> In the 1.3 and some of the latest 1.2.X versions tuned is the default
> component for collectives. However, the tuned currently in the trunk
> are optimized for high performance networks (such as IB or MX), and
> they do not deliver the best performance on slower devices such as
I forgot to mention the version I am running is 1.2.7. Since I am running
Ethernet I know I can't expect miracles but I was at least wondering if I
could expect some performance gain by using Allgather compared to
Send/Recv, even givent that context.
> In order to play with the different implementation of allgather you
> should either on the $(HOME)/.openmpi/mca-params.conf or command line
> set the following MCA parameters:
> 1) coll_tuned_use_dynamic_rules to one in order to enable fine grain
> selection of the algorithms
The decription wasn't too clear about it's usage, thanks.

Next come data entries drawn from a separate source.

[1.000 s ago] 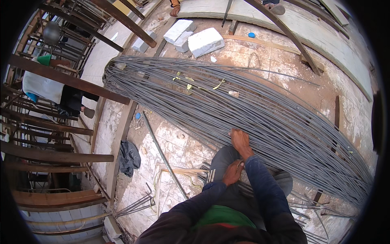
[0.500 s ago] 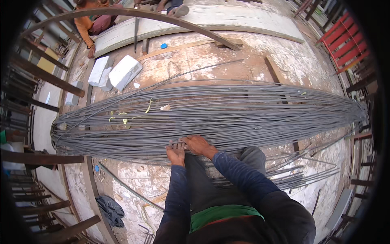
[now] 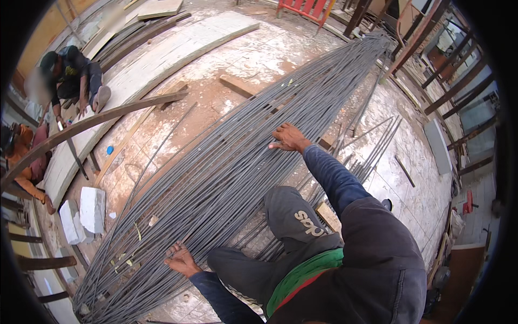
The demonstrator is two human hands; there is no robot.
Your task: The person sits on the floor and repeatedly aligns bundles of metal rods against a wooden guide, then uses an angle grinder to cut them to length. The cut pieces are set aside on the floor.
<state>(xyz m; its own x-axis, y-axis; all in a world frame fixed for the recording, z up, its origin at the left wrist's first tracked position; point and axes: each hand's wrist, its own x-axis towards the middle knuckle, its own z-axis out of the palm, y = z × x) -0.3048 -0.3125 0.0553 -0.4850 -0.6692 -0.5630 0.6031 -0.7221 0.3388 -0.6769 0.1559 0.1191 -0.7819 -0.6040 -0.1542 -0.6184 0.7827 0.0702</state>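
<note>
The person crouches beside a long bundle of thin steel rods [image 3: 226, 167] that lies on the concrete floor [image 3: 237, 59] and runs from the lower left of the view up to the upper right. The left hand [image 3: 181, 260] rests on the rods near the lower end of the bundle, with the fingers bent over a few of them; I cannot tell if it really grips them or only presses on them. The right hand [image 3: 288, 137] lies further up, near the middle of the bundle, with the fingers spread flat on top of the rods, so it is open and holds nothing. Both hands are well apart along the same side of the bundle. As I judge it, the handling of the rods is at an early or middle stage: nearly all rods lie together in the one big bundle, and only a few loose rods [image 3: 372, 146] lie apart on the right side, beside the person's knee. No rod is lifted from the floor now. Some white blocks [image 3: 91, 208] lie to the left, and two other people [image 3: 70, 75] sit at work beside a long plank [image 3: 156, 59] at the far left.
</note>
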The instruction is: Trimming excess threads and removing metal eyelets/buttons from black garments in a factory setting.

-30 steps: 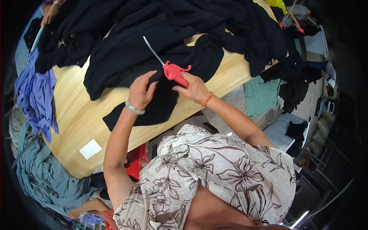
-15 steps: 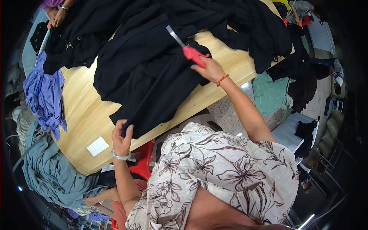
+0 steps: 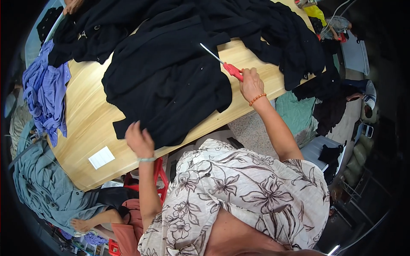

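A black knit garment (image 3: 166,81) lies spread on the wooden table in front of me, with a few pale specks on it. My left hand (image 3: 140,143) rests on its near-left corner, fingers apart and a little blurred. A pale bangle circles that wrist. On the other side, my right hand (image 3: 251,84) grips the red handle of what looks like a pair of scissors (image 3: 232,71). Its thin metal blade points up and left, above the garment. An orange bead bracelet sits on my right wrist.
More black garments (image 3: 273,30) cover the far part of the table (image 3: 81,128). Purple cloth (image 3: 45,94) hangs over the left edge, near a white paper label (image 3: 101,158). Another person's hand (image 3: 72,6) shows at the far left; a person's arm (image 3: 96,219) reaches grey-blue cloth (image 3: 51,183).
My right hand has drawn back to the right with the red-handled scissors, whose blade has turned edge-on. The garment lies flatter, and my left hand's pinch on its corner has loosened.
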`<state>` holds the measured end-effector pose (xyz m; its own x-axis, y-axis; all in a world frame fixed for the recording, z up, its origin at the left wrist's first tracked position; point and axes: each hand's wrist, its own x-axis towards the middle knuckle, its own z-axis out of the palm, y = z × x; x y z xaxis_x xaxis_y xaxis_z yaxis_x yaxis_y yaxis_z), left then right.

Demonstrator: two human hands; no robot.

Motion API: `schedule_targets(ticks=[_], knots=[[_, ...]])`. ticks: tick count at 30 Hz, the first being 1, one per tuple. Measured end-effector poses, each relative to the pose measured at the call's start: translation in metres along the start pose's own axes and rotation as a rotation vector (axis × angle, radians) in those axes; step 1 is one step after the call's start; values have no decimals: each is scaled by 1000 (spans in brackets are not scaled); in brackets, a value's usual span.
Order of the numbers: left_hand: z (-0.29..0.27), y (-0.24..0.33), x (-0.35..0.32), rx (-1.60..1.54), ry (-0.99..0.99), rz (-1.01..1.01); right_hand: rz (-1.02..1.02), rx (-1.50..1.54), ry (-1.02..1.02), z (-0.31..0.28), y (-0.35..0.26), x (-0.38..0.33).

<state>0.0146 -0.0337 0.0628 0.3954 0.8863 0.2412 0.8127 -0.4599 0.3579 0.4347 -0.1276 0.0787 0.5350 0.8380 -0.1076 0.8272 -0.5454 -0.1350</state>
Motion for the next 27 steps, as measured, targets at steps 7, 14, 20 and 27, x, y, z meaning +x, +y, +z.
schedule_targets(ticks=[7,14,20,27], knots=[[99,162,68,-429,-218,392,-159,278,-108,-40,8,-20],[161,173,75,-240,-351,479,-388,15,-271,-53,40,-15],[160,173,79,-198,-385,486,-389,20,-479,-70,11,0],[175,171,75,-285,-300,521,-709,99,-604,-40,-58,-11]])
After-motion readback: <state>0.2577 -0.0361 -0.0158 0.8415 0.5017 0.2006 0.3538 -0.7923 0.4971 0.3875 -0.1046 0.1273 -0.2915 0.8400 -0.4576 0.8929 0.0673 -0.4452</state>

> 2) coll_tuned_allgather_algorithm to a value between 0 and 6 (read the
> output corresponding to this algorithm from 'ompi_info --param coll
> tuned' once you enabled the dynamic rules).
Since `ompi_info --param coll tuned|grep coll_tuned_allgather_algorithm`
returns null, I'll assume it's not part of 1.2.7. I'll dig into the code
to see what my options are, otherwise I'll be forced to install 1.3 ;)
> This will allow you to select a specific algorithm for the allgather.
> You can further tuned it, by playing with the fanout (in case of trees
> topologies), and with the segment size (for the pipelined ones).
> On Oct 3, 2008, at 8:48 AM, Eric Thibodeau wrote:
>> Hello all,
>> I am currently profiling a simple case where I replace multiple S/
>> R calls with Allgather calls and it would _seem_ the simple S/R
>> calls are faster. Now, *before* I come to any conclusion on this,
>> one of the pieces I am missing is more details on how /if/when the
>> tuned coll MCA is selected. In other words, can I assume the tuned
>> versions are used by default? I skimmed through the well documented
>> source code but before I can even start to analyze the replacement's
>> impact (in a small cluster), I need to know how and when the tuned
>> coll MCA is used/selected.